In the last decade an enormous amount of time and money has been spent in an effort to eliminate vulnerabilities from software. Despite these efforts it is still possible to find zero-day vulnerabilities in production software using simple fuzzers. The last couple of years have seen numerous companies launch bug bounty programs in an attempt to crowd-source a solution to this problem. Whether you're a member of a development team looking to fuzz your software before release or a researcher looking to find vulnerabilities to score some bug bounty prizes, Fuzzing For Vulnerabilities will get you started developing fuzzers and running them against target software.
Fuzzing For Vulnerabilities has been updated based on previous student feedback and incorporates new material and labs.
The course will cover the following topics:
- Fuzzing Overview - An introduction to the fundamental techniques of fuzzing including mutation-based and generative-based fuzzers, and covers the basics of target instrumentation.
- Dumb Fuzzing - An overview of the benefits and drawbacks of generic fuzzers, which have little to no insight into the format of the data being fuzzed.
- Smart Fuzzing - An in-depth discussion of specialized mutation-based and generative-based fuzzers, choosing fuzzed values to increase the likelihood of a crash, and using protocol specifications as a guide to develop a fuzzer.

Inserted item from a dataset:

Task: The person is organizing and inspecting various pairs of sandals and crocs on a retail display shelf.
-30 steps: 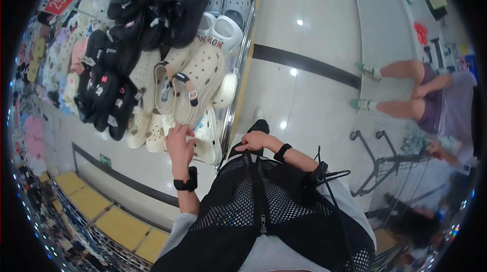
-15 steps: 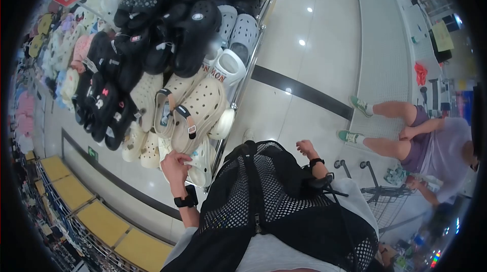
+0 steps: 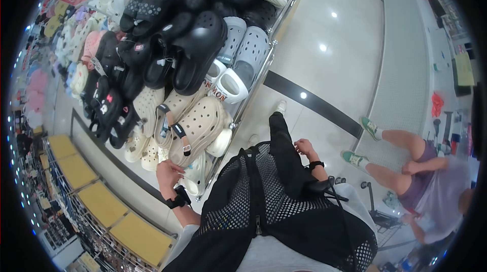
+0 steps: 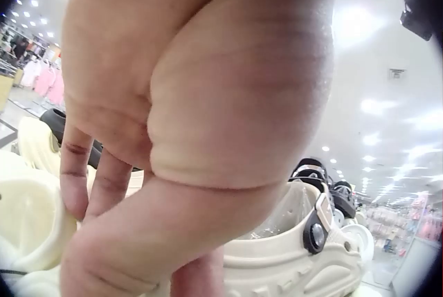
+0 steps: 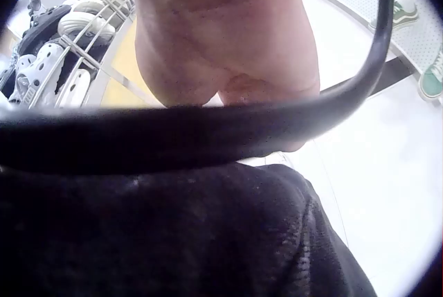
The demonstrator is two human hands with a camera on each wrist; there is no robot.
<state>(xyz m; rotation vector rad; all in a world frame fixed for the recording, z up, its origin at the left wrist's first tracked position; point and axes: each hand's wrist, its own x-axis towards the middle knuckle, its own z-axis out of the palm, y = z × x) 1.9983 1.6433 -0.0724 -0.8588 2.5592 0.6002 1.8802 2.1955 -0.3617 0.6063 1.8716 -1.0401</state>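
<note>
My left hand (image 3: 168, 171) is at the near end of the shoe display, beside the toe of a beige clog (image 3: 205, 122) with a buckled strap. A white clog (image 3: 197, 176) lies just under and beside its fingers. In the left wrist view the fingers hang downward, loosely bent, between a cream clog (image 4: 28, 221) and the beige clog; the thumb hides part of what the fingertips touch. My right hand (image 3: 304, 147) hangs at my side near the dark trouser leg, fingers loosely curled and holding nothing. A black cable crosses in front of it in the right wrist view.
Black clogs (image 3: 200, 51), grey clogs (image 3: 252, 46) and white lettered clogs (image 3: 231, 85) are piled on the metal-railed display. A person in green shoes (image 3: 355, 158) sits at the right, close to a shopping cart (image 3: 388, 221). Yellow-topped shelving (image 3: 139, 239) stands at the lower left.
My right hand has moved from in front of my thigh out to my right side. One leg has stepped forward along the display. My left hand stays by the beige clog's toe.
</note>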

- Advanced Techniques - Covers advanced techniques to increase fuzzer efficiency and effectiveness. Topics include: using Address Sanitizer to enhance vulnerability detection, collecting code coverage statistics, corpus distillation, in-memory fuzzing, differential fuzzing, and introduces whitebox fuzzing (input generation).
- Crash Analysis - Discussion of tools and methods that aid in analyzing large numbers of crashes to determine uniqueness and give a hint at the severity.
Software developers, vulnerability researchers, security consultants, and penetration testers interested in learning how to fuzz software or anyone looking to learn advanced techniques to enhance their fuzzing efforts.
A laptop capable of running a Windows 7 virtual machine. To optimize fuzzing speed and effectiveness, student laptops should have at least 4 gigabytes of RAM.
Along with the training manual, students will receive example fuzzers and tools developed specifically for this training by the instructors.